Germany and Italy on Friday backed an organization dedicated to fighting hybrid threats and disinformation, weeks after the United States exited it and called it “wasteful.”
Since the start of the war in Ukraine, Russia has hammered Europe with hybrid attacks ranging from cyberattacks, destruction of property and transport links, disinformation, drone incursions and even attempted assassinations. Analysts argue the aim of the hybrid campaign is to reduce European support for Ukraine.
Italian Prime Minister Giorgia Meloni and German Chancellor Friedrich Merz met in Rome to adopt a “plan of action for strategic bilateral and EU cooperation.” In the joint plan, the two countries committed to “strengthening” the European Centre of Excellence for Countering Hybrid Threats.
The center was one of dozens of organizations from which U.S. President Donald Trump withdrew in early January on the grounds that they were “wasteful, ineffective, and harmful.”

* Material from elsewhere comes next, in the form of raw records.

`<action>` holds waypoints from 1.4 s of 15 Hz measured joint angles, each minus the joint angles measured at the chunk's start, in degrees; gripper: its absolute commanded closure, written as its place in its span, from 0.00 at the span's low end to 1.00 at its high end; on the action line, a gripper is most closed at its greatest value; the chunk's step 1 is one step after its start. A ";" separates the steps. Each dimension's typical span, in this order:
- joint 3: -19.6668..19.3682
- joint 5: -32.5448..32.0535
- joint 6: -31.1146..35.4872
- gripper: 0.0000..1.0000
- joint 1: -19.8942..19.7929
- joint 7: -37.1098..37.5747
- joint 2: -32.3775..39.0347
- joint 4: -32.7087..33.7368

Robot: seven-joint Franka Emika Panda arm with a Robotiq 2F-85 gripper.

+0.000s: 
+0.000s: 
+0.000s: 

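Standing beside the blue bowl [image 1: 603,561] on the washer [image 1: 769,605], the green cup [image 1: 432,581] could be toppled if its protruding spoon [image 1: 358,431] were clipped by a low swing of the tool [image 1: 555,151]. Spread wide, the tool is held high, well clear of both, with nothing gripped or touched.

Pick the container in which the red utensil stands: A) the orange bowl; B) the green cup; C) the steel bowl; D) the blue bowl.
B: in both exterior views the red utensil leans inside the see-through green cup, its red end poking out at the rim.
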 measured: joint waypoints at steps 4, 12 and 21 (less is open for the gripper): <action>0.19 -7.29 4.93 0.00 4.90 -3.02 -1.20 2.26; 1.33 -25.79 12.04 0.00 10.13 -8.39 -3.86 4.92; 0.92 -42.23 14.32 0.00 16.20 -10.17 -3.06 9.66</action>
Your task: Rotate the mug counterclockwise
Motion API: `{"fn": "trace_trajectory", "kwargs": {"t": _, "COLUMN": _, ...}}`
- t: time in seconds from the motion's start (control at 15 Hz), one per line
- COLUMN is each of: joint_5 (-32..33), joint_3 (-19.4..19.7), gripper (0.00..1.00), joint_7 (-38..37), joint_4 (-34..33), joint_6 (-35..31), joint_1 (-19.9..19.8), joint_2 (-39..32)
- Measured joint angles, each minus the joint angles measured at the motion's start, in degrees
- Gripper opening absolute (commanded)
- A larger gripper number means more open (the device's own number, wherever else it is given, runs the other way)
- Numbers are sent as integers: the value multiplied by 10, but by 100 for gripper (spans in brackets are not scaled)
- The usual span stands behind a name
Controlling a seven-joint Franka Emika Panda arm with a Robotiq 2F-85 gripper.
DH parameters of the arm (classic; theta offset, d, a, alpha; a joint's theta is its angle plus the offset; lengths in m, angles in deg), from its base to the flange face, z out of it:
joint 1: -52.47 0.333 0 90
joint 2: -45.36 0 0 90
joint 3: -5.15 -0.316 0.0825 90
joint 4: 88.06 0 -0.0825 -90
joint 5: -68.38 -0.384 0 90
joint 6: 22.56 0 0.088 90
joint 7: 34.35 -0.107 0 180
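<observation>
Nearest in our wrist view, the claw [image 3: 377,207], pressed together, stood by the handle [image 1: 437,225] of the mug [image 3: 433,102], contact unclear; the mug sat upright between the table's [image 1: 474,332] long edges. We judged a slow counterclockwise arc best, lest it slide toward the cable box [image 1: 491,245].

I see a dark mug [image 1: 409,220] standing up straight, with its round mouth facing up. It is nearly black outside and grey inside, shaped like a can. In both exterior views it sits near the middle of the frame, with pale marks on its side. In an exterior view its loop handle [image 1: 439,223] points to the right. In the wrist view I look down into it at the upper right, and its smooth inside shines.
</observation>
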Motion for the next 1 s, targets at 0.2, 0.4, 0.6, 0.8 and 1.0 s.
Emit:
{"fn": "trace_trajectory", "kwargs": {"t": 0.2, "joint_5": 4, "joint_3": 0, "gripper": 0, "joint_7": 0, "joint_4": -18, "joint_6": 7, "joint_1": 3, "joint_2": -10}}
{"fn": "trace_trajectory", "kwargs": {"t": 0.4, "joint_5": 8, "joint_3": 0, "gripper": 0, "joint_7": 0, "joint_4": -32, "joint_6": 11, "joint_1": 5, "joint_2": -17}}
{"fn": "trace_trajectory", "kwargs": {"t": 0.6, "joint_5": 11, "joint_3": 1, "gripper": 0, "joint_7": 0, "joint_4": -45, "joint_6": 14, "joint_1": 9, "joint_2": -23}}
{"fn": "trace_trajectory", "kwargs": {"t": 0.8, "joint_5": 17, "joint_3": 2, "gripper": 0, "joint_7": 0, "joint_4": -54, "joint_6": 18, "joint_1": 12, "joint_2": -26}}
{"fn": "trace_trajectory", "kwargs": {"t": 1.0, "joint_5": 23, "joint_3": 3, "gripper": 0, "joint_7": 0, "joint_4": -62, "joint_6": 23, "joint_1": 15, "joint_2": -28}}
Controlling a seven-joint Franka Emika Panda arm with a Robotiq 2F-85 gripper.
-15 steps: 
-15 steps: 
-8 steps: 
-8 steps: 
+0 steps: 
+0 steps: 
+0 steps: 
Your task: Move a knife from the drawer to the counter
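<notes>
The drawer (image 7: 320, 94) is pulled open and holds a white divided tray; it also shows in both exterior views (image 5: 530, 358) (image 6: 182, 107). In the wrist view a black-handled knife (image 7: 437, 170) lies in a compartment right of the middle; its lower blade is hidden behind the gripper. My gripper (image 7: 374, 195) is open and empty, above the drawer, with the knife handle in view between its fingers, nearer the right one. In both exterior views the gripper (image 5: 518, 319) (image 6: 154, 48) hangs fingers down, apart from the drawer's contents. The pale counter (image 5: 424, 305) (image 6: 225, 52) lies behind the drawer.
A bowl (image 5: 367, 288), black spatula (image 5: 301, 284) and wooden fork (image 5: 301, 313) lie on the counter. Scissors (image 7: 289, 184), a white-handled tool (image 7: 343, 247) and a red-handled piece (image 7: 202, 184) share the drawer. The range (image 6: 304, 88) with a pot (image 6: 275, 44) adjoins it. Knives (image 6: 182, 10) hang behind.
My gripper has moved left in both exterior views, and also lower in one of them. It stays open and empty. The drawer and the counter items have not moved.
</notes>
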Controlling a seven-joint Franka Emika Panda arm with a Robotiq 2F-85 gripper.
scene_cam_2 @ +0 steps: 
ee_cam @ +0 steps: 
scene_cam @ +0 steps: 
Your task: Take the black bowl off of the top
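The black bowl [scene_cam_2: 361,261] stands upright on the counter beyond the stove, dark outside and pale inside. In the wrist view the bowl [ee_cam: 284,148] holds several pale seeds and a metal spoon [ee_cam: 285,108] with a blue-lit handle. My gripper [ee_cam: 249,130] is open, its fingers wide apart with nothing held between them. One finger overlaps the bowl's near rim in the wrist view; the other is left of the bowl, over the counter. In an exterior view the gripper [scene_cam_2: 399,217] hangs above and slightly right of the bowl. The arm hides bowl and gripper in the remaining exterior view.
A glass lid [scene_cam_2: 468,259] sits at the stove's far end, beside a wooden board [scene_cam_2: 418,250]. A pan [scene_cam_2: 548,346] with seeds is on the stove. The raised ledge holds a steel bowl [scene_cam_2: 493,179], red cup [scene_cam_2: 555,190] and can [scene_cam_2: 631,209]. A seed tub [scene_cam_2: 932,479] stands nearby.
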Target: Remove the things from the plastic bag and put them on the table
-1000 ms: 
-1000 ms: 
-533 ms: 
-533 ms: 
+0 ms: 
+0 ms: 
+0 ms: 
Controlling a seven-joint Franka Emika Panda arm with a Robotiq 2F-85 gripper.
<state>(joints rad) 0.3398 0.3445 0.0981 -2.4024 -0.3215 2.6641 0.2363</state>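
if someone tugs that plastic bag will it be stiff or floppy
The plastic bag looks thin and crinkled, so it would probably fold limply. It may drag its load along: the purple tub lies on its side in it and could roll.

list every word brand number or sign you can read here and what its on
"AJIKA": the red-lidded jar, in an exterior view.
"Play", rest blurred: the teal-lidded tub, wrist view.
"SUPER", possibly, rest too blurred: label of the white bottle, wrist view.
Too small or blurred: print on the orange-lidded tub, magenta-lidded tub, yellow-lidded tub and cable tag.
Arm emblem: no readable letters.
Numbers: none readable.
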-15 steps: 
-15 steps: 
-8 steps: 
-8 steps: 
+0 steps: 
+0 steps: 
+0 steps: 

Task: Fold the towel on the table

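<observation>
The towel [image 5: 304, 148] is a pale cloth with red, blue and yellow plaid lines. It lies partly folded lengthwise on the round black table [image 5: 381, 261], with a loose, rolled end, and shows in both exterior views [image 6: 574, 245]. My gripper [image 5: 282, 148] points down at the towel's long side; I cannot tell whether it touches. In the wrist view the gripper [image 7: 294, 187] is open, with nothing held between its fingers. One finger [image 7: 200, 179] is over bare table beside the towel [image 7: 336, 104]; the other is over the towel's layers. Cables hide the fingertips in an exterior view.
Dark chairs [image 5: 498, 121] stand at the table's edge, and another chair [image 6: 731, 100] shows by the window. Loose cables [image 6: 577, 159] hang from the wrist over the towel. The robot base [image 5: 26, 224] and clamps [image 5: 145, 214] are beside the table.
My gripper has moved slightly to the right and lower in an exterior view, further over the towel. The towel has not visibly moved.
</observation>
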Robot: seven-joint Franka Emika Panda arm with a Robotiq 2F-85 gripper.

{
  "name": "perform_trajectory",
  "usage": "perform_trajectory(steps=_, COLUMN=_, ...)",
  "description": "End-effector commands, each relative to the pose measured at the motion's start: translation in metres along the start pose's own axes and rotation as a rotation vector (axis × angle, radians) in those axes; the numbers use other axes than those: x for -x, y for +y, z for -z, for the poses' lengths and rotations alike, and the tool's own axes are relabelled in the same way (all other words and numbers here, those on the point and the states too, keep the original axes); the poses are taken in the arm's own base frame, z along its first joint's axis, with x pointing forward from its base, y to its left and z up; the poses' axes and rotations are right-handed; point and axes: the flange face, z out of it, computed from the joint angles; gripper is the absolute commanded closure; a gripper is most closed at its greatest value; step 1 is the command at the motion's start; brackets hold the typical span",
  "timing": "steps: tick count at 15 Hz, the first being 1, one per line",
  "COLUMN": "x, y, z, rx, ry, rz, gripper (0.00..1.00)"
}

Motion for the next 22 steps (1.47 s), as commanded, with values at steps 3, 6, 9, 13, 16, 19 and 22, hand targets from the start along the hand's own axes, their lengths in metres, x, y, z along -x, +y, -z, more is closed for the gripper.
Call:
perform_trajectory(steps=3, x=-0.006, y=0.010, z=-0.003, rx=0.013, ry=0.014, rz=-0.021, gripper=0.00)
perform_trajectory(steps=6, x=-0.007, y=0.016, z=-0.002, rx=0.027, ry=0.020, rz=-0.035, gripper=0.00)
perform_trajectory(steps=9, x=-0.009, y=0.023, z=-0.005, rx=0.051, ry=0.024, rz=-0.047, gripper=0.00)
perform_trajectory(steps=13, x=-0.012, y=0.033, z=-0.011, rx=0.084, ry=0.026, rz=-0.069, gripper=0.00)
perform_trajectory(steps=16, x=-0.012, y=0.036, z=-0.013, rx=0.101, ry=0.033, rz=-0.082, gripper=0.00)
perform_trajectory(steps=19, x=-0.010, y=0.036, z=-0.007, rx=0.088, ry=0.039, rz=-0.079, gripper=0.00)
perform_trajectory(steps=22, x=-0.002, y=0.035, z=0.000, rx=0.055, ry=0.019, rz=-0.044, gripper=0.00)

Meloni and Merz committed to “exchange on hybrid threats, information resilience and strategic communications,” as well as prioritizing a wide range of cybersecurity policies such as the protection of critical infrastructure, cyber capacity building projects and tackling cybercrime. They also said they will “prioritize disruptive and dual-use technologies” for cyber defense.
The two European leaders also pushed to boost the EU’s intelligence-sharing capacities, in particular the “hybrid fusion cell” within the EU Intelligence and Situation Centre (EU INTCEN).